どうすれば、再度離婚の同意を取り付けられる?
では、明子さんが再度離婚の同意を取り付けるにはどうしたらよいのでしょうか?
翔馬さんは、『ドラえもん』で言うとスネ夫のイメージ。上下関係に敏感で、自分より目上か目下かを察知する能力に長けています。
たとえば、目上のジャイアンに媚を売り、目下ののび太を影で叩くことで自分の居場所を確保する脇役ですが、明子さんの夫も例外ではありません。
離婚における目上の人物は、たとえば弁護士や裁判官、そして調停委員などが挙げられます。明子さんは弁護士に依頼し、夫の説得を任せれば、夫は弁護士が目上の人物だと判断し、ヘビににらまれたカエルのように縮みあがるでしょう。
しかし、弁護士に支払う報酬は明子さんにとって高額すぎました。手付金として30万円、成功報酬として養育費の2割を提示されたので、泣く泣くあきらめるしかありませんでした。
一方、家庭裁判所へ離婚調停を申し立てる場合、印紙や切手などの申立の費用は2万円もかかりません(参考:裁判所公式HP)。
そこで明子さんは離婚調停のなかで裁判所という場所で、裁判官や調停委員という夫にとって格上の相手に夫を説得してもらうことにしたのです。
明子さんを担当する調停委員は、還暦過ぎを思しき男性と女性。明子さんは離婚や親権、養育費について想定問答集を見せつつ過去の経緯…特に一度、離婚に同意した夫が翻意したことを説明したのですが、女性の調停委員は「よくできているわね」と褒めてくれ、あっという間に調停委員を味方に引き入れることに成功したのです。
ところで、同じ内容でも誰の口から発するのかで印象は大きく異なります。

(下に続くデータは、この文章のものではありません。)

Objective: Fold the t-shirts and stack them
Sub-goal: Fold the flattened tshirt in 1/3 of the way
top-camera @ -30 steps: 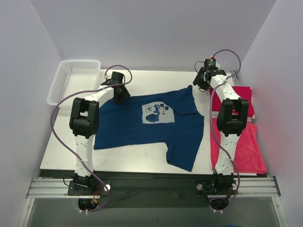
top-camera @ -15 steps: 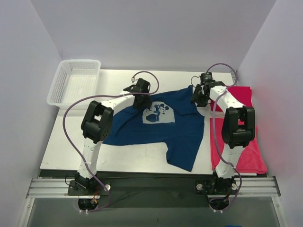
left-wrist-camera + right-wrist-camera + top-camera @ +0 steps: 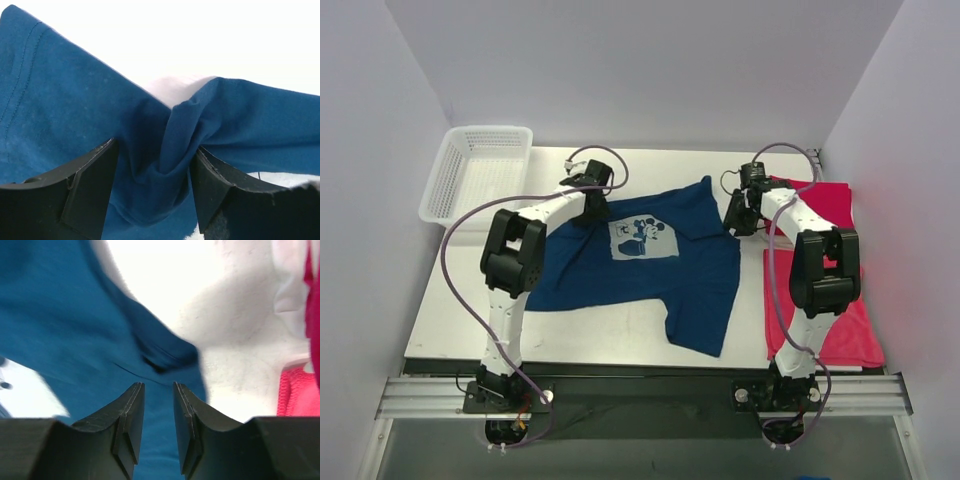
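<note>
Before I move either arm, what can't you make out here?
Red tees: count unclear; top view, right arm crosses them.
Left tool: gripping the navy tee, or just around its fold? Left wrist; cloth fills the gap.
Right tool: touching the tee or above it? Right wrist; blurred.

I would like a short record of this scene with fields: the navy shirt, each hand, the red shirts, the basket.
navy t-shirt: spread on the table, print up, not folded
left hand: jaws apart, a bunch of the navy t-shirt between them
right hand: narrow gap, nothing in it, over the navy t-shirt
red t-shirts: at the table's right side
basket: far left corner
</note>
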Motion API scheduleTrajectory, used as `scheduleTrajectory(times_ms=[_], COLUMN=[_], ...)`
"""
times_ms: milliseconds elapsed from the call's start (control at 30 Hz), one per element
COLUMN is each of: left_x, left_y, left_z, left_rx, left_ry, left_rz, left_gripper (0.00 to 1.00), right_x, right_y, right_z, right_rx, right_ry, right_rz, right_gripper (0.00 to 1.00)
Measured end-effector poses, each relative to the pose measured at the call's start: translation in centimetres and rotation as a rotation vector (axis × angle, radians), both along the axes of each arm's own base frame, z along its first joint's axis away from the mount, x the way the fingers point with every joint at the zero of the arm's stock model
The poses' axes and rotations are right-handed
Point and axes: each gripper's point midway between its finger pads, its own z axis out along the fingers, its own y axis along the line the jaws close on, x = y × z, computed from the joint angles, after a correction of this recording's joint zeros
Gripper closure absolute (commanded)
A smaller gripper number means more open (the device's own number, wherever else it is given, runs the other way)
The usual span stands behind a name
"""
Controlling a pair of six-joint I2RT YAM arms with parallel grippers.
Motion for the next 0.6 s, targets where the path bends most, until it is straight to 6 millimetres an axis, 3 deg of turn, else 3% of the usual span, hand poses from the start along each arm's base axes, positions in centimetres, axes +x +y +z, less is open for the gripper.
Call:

実際のところ、調停委員が夫に伝えた内容は、明子さんが夫に伝えた内容と大差なかったのかもしれません。
しかし、夫にとって目下の明子さんではなく、目上の調停委員に代弁してもらうことで、夫は「この人たちには逆らえない」と悟り、結局は明子さんは当初、提示した条件と同じなのに夫は調停の場で再度承諾したのです。
最初の段階で離婚が成立していれば夫、妻、そして子の戸籍には「協議離婚」と書かれているはずでした。しかし夫が途中で翻意した結果、戸籍には「調停離婚」という烙印を押されたのです。協議離婚より調停離婚のほうが「別れるときに揉めに揉めた」という印象を与えるので、見栄えが悪いのは言うまでもありません。